→ **Directions**
With the pictures left out, print exactly the lines below that run from the one containing "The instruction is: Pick" through the one containing "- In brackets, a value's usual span".

→ **Data for analysis**

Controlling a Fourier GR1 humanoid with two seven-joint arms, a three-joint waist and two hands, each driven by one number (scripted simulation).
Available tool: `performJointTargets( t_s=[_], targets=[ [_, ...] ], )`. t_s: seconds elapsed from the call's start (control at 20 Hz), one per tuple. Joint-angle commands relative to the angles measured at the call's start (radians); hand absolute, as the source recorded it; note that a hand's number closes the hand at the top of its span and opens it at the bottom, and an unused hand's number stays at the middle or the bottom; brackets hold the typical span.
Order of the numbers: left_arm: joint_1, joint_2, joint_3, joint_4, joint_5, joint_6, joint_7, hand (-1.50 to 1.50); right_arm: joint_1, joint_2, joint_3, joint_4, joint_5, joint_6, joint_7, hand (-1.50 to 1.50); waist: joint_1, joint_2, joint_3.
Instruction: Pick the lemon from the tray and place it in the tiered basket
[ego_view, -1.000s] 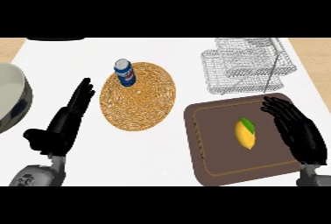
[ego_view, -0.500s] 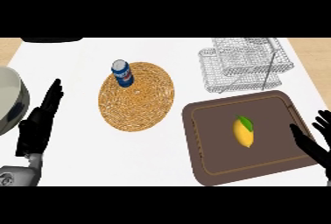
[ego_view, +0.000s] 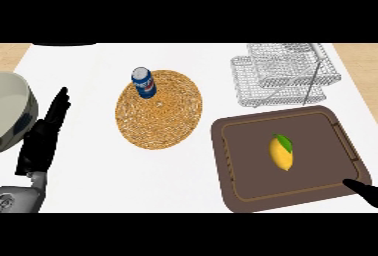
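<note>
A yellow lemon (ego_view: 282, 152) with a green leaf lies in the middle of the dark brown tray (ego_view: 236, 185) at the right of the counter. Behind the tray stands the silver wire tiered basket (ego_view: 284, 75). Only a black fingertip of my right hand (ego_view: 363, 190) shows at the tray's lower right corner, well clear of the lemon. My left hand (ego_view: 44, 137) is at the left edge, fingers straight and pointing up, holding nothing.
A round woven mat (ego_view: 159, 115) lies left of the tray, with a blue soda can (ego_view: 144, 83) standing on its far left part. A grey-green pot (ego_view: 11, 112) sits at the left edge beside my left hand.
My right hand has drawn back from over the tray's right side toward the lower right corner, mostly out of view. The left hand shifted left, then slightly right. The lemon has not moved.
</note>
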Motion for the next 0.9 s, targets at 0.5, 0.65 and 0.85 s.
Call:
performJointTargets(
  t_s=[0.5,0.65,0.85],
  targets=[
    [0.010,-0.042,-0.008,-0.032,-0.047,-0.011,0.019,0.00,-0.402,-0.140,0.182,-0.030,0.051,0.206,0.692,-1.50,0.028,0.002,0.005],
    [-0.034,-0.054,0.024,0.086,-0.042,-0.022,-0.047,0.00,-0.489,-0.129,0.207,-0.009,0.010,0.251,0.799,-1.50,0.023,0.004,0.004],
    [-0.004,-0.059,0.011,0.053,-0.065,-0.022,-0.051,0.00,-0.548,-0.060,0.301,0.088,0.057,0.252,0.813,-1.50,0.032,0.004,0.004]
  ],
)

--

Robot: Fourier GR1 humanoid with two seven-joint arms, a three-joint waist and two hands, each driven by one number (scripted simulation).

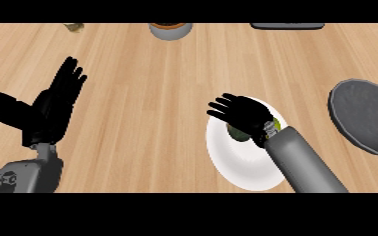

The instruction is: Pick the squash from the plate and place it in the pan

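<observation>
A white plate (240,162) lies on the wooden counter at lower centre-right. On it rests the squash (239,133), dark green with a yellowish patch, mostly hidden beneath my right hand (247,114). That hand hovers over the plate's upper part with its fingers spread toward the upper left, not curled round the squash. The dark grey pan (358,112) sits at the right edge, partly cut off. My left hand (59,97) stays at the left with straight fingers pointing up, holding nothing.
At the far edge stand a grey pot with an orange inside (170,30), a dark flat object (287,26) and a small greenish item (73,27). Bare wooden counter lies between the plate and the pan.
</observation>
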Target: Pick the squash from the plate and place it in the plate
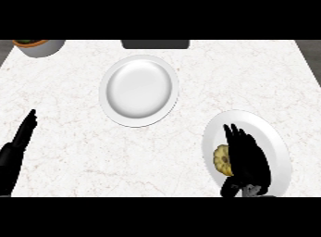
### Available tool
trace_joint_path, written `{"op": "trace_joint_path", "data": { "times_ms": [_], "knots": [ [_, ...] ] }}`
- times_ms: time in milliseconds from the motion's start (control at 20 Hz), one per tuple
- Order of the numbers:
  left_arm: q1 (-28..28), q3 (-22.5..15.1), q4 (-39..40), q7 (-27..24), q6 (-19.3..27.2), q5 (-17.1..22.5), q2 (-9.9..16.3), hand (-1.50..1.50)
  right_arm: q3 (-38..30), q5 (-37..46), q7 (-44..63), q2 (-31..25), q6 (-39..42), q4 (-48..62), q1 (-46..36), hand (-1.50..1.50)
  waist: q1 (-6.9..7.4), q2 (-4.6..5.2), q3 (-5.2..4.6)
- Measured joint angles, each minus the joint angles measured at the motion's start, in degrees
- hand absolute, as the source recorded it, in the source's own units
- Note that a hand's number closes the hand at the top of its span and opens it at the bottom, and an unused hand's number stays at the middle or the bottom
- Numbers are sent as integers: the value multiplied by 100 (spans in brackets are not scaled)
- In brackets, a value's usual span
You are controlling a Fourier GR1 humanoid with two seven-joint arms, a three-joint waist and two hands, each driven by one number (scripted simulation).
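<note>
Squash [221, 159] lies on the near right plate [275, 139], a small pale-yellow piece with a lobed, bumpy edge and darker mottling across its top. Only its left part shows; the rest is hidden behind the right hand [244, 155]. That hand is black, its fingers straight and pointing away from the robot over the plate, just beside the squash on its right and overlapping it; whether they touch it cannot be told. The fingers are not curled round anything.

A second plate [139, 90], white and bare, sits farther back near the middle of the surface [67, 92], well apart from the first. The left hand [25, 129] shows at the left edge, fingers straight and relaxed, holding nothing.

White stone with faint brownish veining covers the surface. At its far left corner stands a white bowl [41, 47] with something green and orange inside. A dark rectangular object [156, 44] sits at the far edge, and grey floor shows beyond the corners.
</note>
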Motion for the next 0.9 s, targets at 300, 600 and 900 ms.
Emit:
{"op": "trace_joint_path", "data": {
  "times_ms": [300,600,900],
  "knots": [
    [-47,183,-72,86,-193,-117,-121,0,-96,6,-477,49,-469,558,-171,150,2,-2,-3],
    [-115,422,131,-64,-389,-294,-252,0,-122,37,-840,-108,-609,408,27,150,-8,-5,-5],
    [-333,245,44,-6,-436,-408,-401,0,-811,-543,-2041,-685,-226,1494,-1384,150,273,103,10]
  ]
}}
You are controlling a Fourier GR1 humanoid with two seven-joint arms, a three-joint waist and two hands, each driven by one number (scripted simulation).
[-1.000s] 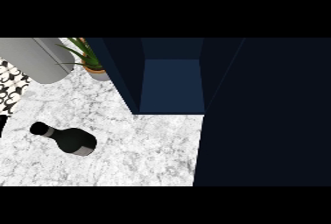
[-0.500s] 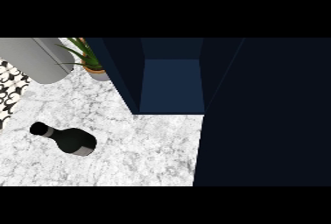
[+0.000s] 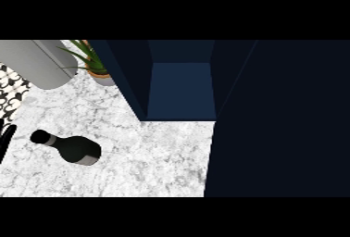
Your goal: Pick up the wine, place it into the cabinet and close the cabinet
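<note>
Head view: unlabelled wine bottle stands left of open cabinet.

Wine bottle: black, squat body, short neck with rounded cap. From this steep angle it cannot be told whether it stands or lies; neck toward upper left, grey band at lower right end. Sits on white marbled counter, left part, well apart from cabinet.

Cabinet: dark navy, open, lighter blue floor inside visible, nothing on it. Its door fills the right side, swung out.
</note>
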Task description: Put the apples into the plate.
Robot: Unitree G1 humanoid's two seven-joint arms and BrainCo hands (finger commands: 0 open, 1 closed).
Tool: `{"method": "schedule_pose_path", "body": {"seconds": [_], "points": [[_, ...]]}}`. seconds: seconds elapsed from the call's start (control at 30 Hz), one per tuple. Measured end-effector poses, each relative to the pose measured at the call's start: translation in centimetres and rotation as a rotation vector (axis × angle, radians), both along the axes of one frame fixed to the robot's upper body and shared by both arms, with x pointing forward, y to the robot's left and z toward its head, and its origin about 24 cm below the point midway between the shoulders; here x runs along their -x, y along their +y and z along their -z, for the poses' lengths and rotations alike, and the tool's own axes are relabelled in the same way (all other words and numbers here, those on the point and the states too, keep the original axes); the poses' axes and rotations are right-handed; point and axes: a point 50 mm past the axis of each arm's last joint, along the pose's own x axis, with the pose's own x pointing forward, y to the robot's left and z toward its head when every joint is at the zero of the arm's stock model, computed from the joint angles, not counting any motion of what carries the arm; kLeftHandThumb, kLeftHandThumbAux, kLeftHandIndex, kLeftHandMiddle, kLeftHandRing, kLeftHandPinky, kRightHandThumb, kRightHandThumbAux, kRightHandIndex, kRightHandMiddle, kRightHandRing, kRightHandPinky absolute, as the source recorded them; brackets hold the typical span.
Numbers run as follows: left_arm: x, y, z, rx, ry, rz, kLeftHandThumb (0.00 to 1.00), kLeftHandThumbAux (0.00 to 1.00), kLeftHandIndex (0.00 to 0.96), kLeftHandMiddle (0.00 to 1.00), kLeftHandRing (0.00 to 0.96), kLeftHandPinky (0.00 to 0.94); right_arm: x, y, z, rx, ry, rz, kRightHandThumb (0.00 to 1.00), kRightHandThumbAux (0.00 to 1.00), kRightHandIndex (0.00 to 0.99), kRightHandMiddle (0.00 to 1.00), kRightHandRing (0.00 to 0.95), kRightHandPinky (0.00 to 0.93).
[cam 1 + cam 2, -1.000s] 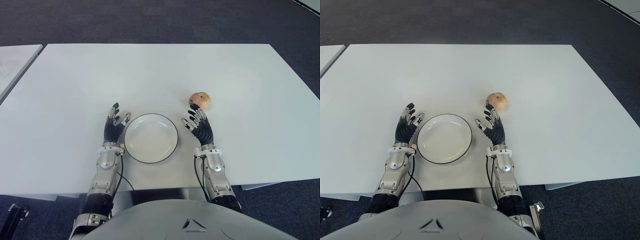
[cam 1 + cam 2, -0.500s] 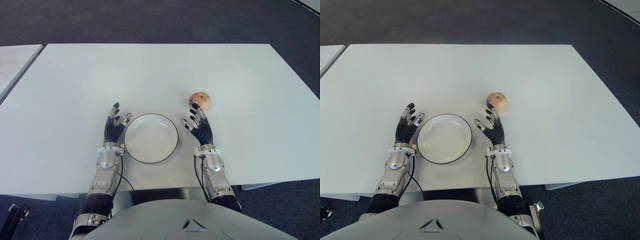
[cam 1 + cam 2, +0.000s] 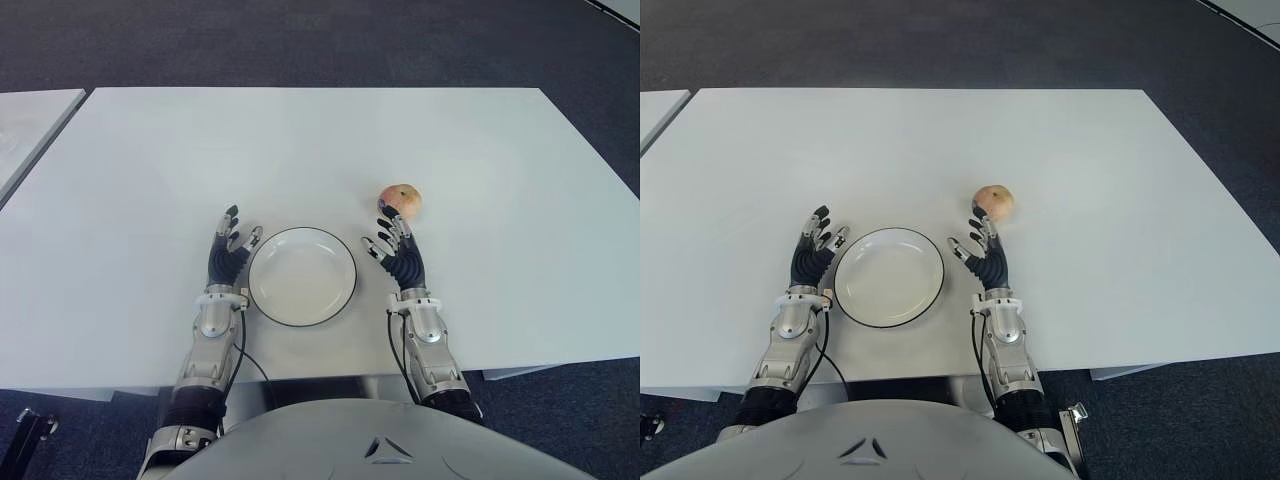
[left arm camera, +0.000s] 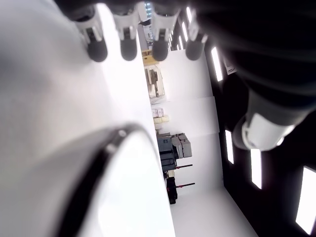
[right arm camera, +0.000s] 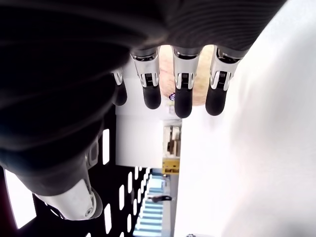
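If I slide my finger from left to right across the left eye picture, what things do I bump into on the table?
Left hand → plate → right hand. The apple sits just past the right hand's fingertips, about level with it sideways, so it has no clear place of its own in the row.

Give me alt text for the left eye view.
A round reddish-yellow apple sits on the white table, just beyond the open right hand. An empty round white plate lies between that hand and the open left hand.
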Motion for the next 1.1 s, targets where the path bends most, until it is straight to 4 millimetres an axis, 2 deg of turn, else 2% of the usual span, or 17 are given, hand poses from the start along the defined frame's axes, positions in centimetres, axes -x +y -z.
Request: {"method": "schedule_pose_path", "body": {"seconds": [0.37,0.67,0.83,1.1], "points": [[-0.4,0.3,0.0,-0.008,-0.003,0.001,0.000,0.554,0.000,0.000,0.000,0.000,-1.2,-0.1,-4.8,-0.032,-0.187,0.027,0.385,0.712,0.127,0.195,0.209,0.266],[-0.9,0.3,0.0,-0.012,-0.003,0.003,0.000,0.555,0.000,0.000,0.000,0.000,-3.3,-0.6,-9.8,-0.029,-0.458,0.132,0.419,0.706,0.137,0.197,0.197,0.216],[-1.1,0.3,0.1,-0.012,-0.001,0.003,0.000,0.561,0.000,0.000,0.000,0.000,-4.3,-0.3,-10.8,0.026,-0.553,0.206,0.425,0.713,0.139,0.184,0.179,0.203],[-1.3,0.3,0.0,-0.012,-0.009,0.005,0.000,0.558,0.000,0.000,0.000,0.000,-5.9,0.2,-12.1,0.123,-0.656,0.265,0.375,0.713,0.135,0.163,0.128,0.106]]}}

→ **Task result**
The instruction is: Pick the squash from the plate and place it in the pan

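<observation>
A white plate (240,162) lies on the wooden counter at lower centre-right. On it rests the squash (239,133), dark green with a yellowish patch, mostly hidden beneath my right hand (247,114). That hand hovers over the plate's upper part with its fingers spread toward the upper left, not curled round the squash. The dark grey pan (358,112) sits at the right edge, partly cut off. My left hand (59,97) stays at the left with straight fingers pointing up, holding nothing.
At the far edge stand a grey pot with an orange inside (170,30), a dark flat object (287,26) and a small greenish item (73,27). Bare wooden counter lies between the plate and the pan.
</observation>
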Target: Pick the squash from the plate and place it in the plate
### Available tool
trace_joint_path, written `{"op": "trace_joint_path", "data": { "times_ms": [_], "knots": [ [_, ...] ] }}`
- times_ms: time in milliseconds from the motion's start (control at 20 Hz), one per tuple
- Order of the numbers:
  left_arm: q1 (-28..28), q3 (-22.5..15.1), q4 (-39..40), q7 (-27..24), q6 (-19.3..27.2), q5 (-17.1..22.5), q2 (-9.9..16.3), hand (-1.50..1.50)
  right_arm: q3 (-38..30), q5 (-37..46), q7 (-44..63), q2 (-31..25), q6 (-39..42), q4 (-48..62), q1 (-46..36), hand (-1.50..1.50)
  waist: q1 (-6.9..7.4), q2 (-4.6..5.2), q3 (-5.2..4.6)
- Measured joint angles, each minus the joint angles measured at the motion's start, in degrees
- hand absolute, as the source recorded it, in the source's own units
- Note that a hand's number closes the hand at the top of its span and opens it at the bottom, and an unused hand's number stays at the middle or the bottom
- Numbers are sent as integers: the value multiplied by 100 (spans in brackets are not scaled)
- In brackets, a value's usual span

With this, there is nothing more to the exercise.